Profiling CUDA through Python with NVVP

For those of you who don't know, I'm currently pursuing my Masters in Computer Science. Part of this undertaking requires me to complete a thesis.

For the purposes of my thesis, I decided to implement a framework into the Vapoursynth video filtering project that will allow it to run as many video operations as possible on a CUDA-enabled GPU.

In so doing, I've been doing a lot of CUDA kernel writing and profiling recently. The problem, of course, is that Vapoursynth works through a Python script wrapper around a C/C++ core. So, whenever I want to profile my filters, I have to insert their associated calls into a python script, and obtain their timings through it's execution.

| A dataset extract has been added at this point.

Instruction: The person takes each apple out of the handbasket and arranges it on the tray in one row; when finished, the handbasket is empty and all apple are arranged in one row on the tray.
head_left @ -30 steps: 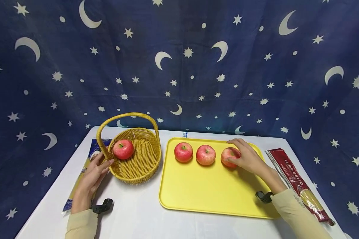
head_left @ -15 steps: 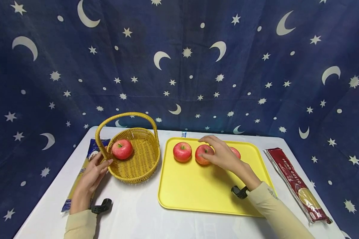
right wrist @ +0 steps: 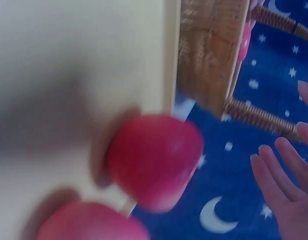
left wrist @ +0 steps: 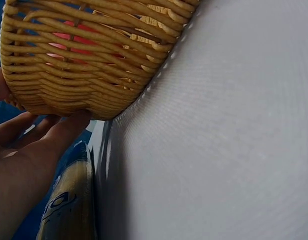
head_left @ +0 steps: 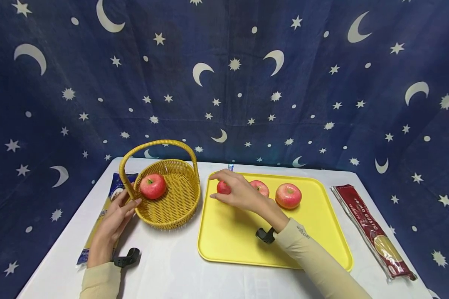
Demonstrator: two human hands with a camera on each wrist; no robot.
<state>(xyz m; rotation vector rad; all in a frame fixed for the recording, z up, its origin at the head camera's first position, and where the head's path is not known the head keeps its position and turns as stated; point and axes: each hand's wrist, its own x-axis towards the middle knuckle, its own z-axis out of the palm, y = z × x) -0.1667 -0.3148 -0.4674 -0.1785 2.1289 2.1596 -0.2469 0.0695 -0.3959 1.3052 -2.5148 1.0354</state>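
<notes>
My left hand point(head_left: 114, 220) holds the side of a yellow wicker basket point(head_left: 172, 224); its thumb lies over the rim. In the left wrist view, the fingers point(left wrist: 69, 127) bear against the woven outer wall. One red apple point(head_left: 153, 186) lies inside the basket. My right hand point(head_left: 239, 193) reaches over the leftmost apple point(head_left: 223, 187) on a yellow tray point(head_left: 239, 245), thumb and fingers spread and partly covering it. In the right wrist view, that hand's fingers are extended and apart from the apples. The middle apple point(head_left: 260, 188) and right apple point(head_left: 288, 196) sit on the tray.
A blue-and-yellow packet point(head_left: 97, 232) lies left of the basket, partly under the left forearm. Right of the tray is a red spaghetti packet point(head_left: 372, 230). The white table point(head_left: 164, 265) ends at a dark blue curtain point(head_left: 224, 83) with moons and stars.
My right hand has moved left across the tray, from the right apple past the middle one to the leftmost. The apples, basket and left hand have stayed in place.
</notes>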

Of course, this is a less than ideal solution. What I've (finally) been able to do is profile my CUDA filters through their python script files using NVidia's NVVP (NVidia Visual Profiler) program. It took a few tricks to get it working correctly, especially considering that these scripts output video data directly to standard out (stdout) (which NVVP attempts to display, poorly, on the Console tab of the profiler).

Let's get to the tricks:

  1. Make sure that a hash-bang is at the top of your script. Ex:

    #!/usr/bin/env python3
    
  2. Make sure that instead of sending out video output to stdout, we send it to /dev/null on Linux, or NUL on Windows. This prevents NVVP from exploding on the massive amount of video data. Ex:

    with open(os.devnull, 'w') as f:
        clip.output(f, y4m=True)
    
  3. Be sure to make the script executable, otherwise NVVP won't be able to, well, execute it.

    example@example-desktop:~/src/testing $ chmod +x test.py
    
  4. Start a new profiling session in NVVP, and load your target Python script under the File path, optionally setting the Working Directory to the same directory as your script, in case you need to load any external files. After that, you're done! Go ahead and profile your application like you would any other CUDA executable. It may not be able to run all ~28 profiling passes, but it will run most, and give you nice execution time line to boot.

So, to sum up, simply make your target Python script executable, being sure to redirect any output to /dev/null instead of stdout if there is a large amount of data, and then run NVVP like you would a normal CUDA program and enjoy the wealth of analysis tools it has to offer.